The investment firm will put in up to 75% of all of LionFish’s cases over a two-year period. RBG told investors that LionFish would be entitled to receive “a significant share of the returns of the arrangement after a high single-digit return hurdle has been met, therefore providing significant additional potential returns to LionFish beyond its own investment”.

LionFish will have sole discretion in terms of which investments to pursue within a broad set of agreed parameters, which it said were similar to its current set.

“The arrangement provides LionFish with significant additional capital flexibility in the investments it makes, allowing it to manage a more diversified and granular portfolio of risks off balance sheet, as well as to move away from the investor sales model currently being used to reduce risk.

“By partnering with a large alternative investment manager, LionFish has the opportunity to extend or repeat the arrangement on a rolling basis, potentially providing a long-term flexible capital source that can grow in line with the business.”

Tets Ishikawa, managing director of LionFish, said: ” It increases our capacity to invest in litigation funding without falling back on a low-margin, deployment-focused fund management model.

“The arrangement allows us to diversify our own investment book and enhance the return profiles from our core investment business. This sets up LionFish for an exciting and profitable period of growth.”

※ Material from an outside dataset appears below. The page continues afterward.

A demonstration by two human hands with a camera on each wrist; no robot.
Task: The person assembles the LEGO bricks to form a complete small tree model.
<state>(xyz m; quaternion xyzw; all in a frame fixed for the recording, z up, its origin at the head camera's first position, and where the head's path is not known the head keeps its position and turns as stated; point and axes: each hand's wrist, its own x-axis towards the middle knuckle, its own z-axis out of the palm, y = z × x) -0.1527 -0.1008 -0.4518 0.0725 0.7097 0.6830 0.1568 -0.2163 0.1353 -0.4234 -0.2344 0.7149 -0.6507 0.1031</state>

In a business update for 2021 published last week, Burford Capital said it had made $1.1bn (£800m) of new commitments across its group and deployed $841m in cash, up 48% and 41% respectively.

Case realisations, however, were modest, “due in part to continuing court delays caused by the pandemic impacting the pace and progression of matters in our portfolio”. As a result, the company expects to report a net loss of between $70m and $80m for 2021.

Chief executive Christopher Bogart said: “To write more than $1.1bn of new commitments during an ongoing pandemic is a significant achievement and positions the business well for future potential income.

“We would have preferred cases to move through the judicial system faster than they have since the pandemic began, but the slow pace we are experiencing is a timing issue, not one affecting our view of the ultimate realisable value of the portfolio. No client has discontinued a single matter due to these delays.”

Elsewhere, litigation investment company Henderson & Jones – which specialises in buying claims from insolvent companies – has received an initial £5m working capital facility from Secure Trust Bank Commercial Finance to support its growth ambitions.

Gwilym Jones, managing director at Henderson & Jones, said: “Litigation investment is an innovative and profitable sector, and this facility recognises the real opportunities for growth through first-class litigation of appropriate claims.”

Over in the US, meanwhile, investors can back an ‘initial litigation offering’, an offering with a blockchain-enabled payment to finance a case being brought by Apothio, a company that researches and commercialises hemp, over the alleged wholesale destruction of its crops in California.

The claim is said to be worth between $500m and $1bn.

Investors will be issued tokens in the amount equal to their investment. In the event the case wins, they will receive a multiplier based on the number of tokens they hold and the time taken to resolve the litigation – the multiplier increases as the case goes on and the return could be as much as 3.5 times the investment.

The payment will be in the form of a stablecoin, a digital currency. It will be net of the contingency fee of Apothio’s lawyers, Roche Freedman, which is a third of any proceeds up to $100m, 30% of proceeds between $100m and $300m, and 25% thereafter.

Roche Freedman has also announced plans to create a ‘stock market’ of ILOs, called Ryval [1], to allow people to buy and sell tokens invested in litigation.